High-resolution structure of the human GPR40 receptor bound to allosteric agonist TAK-875

The X-ray crystal structure of human GPR40 receptor in the presence of TAK-875, an orally available, potent and selective human GPR40 agonist. The G-protein-coupled receptor (GPCR) human GPR40 (hGPR40, also known as free fatty-acid receptor 1) is an attractive therapeutic target for the treatment of type-2 diabetes mellitus.

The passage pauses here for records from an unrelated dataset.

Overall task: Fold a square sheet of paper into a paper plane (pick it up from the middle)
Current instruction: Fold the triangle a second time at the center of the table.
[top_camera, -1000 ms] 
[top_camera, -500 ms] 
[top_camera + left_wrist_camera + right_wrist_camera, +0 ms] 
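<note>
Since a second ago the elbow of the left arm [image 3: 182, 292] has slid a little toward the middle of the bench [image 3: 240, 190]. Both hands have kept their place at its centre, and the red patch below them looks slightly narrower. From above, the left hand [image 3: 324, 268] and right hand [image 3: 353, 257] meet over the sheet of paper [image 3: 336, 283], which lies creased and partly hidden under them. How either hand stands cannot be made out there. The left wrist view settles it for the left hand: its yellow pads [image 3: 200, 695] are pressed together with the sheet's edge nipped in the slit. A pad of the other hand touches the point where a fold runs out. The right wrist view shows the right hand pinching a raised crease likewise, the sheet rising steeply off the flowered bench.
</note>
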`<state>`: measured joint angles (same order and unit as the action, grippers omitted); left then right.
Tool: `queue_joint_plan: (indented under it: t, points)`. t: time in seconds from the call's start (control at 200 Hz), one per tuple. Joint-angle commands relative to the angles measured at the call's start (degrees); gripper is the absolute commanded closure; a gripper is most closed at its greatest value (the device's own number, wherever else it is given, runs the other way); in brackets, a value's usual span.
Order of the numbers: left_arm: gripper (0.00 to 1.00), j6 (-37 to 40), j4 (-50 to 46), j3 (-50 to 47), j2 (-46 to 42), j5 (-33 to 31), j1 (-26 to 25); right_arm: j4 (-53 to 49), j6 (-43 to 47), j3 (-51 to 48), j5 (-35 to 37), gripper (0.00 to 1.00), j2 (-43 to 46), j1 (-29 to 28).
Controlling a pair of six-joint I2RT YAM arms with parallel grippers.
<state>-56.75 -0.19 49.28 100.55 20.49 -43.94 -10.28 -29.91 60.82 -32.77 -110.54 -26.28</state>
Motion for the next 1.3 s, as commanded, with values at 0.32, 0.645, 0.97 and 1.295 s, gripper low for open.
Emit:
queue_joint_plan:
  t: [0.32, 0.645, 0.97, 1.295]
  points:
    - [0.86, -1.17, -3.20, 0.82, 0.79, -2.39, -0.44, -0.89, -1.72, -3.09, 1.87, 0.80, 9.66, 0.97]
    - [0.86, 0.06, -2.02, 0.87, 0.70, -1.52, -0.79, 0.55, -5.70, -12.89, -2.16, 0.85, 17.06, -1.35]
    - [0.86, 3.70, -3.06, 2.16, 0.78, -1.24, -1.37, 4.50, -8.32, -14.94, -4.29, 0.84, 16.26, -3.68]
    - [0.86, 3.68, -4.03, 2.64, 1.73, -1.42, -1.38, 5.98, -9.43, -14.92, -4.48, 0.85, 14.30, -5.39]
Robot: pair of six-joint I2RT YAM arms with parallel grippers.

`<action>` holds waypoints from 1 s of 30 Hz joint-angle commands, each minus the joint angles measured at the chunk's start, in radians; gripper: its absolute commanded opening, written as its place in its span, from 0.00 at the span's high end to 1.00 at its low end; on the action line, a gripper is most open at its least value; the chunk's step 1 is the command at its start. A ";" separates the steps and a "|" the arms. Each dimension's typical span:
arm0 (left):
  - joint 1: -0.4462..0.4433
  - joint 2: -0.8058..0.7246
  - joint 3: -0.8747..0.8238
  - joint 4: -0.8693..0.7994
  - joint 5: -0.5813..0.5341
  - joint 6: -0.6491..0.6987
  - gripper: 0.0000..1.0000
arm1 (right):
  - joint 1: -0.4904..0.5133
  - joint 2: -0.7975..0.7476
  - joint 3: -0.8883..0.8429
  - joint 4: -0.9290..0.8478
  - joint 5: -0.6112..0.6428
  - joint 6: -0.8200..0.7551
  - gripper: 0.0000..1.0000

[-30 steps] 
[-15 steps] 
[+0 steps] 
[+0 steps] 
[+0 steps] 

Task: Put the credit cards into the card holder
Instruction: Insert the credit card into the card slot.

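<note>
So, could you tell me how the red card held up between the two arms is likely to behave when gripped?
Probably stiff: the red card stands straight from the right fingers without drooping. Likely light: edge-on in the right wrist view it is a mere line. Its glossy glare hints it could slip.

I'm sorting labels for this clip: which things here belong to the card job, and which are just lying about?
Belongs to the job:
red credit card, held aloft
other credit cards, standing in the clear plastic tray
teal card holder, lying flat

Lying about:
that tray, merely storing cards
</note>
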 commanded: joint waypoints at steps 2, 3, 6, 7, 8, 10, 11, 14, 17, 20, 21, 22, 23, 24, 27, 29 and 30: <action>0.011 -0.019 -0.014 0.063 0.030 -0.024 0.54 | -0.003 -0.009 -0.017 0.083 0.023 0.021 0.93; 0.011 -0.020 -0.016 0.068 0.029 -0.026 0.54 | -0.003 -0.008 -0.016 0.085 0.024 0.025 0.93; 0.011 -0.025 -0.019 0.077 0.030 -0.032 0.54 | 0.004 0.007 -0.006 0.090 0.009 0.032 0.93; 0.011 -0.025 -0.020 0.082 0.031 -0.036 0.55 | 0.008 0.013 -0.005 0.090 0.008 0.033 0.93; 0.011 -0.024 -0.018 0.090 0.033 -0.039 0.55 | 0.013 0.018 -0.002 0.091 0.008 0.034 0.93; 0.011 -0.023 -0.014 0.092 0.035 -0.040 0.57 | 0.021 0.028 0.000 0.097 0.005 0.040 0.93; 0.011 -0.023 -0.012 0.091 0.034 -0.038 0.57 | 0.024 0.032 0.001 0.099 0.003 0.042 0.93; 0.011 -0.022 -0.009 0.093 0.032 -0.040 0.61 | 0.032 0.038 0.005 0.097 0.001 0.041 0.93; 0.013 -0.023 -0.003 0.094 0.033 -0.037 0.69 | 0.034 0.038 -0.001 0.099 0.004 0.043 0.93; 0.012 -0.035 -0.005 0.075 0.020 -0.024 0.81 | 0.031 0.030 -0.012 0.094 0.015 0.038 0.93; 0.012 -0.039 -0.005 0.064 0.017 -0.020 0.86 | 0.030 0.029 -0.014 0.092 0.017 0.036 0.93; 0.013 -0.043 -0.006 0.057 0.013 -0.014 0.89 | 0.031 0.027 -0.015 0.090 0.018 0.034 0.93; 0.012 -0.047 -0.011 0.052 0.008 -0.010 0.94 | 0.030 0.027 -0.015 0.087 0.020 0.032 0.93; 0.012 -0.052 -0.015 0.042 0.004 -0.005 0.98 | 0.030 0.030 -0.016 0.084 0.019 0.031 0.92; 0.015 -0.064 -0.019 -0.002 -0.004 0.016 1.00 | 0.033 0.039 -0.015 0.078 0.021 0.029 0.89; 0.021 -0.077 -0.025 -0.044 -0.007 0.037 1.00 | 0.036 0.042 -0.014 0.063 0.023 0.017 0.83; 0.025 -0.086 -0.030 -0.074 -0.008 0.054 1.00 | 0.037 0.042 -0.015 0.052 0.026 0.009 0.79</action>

It is a membrane protein expressed primarily in pancreatic β-cells and intestinal enteroendocrine cells and it acts as a nutrient sensor, enhancing insulin secretion and glucagon-like-peptide 1 secretion. This study reports the atomic details of hGPR40 in complex with TAK-875 (fasiglifam), a partial GPR40 agonist currently in phase III clinical trials. The structure reveals that TAK-875 binds in an usual way, and suggests that that TAK-875 and natural substrates enter the receptor binding pocket through the lipid bilayer. Human GPR40 receptor (hGPR40), also known as free fatty-acid receptor 1 (FFAR1), is a G-protein-coupled receptor that binds long-chain free fatty acids to enhance glucose-dependent insulin secretion1. Novel treatments for type-2 diabetes mellitus2 are therefore possible by targeting hGPR40 with partial or full agonists. TAK-875, or fasiglifam, is an orally available, potent and selective partial agonist3 of hGPR40 receptor, which reached phase III clinical trials for the potential treatment of type-2 diabetes mellitus4. Data from clinical studies indicate that TAK-875, which is an ago-allosteric modulator of hGPR40 (ref. 3), demonstrates improved glycaemic control and low hypoglycaemic risk in diabetic patients5. Here we report the crystal structure of hGPR40 receptor bound to TAK-875 at 2.3 A resolution. The co-complex structure reveals a unique binding mode of TAK-875 and suggests that entry to the non-canonical binding pocket most probably occurs via the lipid bilayer. The atomic details of the extensive charge network in the ligand binding pocket reveal additional interactions not identified in previous studies and contribute to a clear understanding of TAK-875 binding to the receptor. The hGPR40–TAK-875 structure also provides insights into the plausible binding of multiple ligands to the receptor, which has been observed in radioligand binding6 and Ca2+ influx assay studies3. Comparison of the transmembrane helix architecture with other G-protein-coupled receptors suggests that the crystallized TAK-875-bound hGPR40 complex is in an inactive-like state.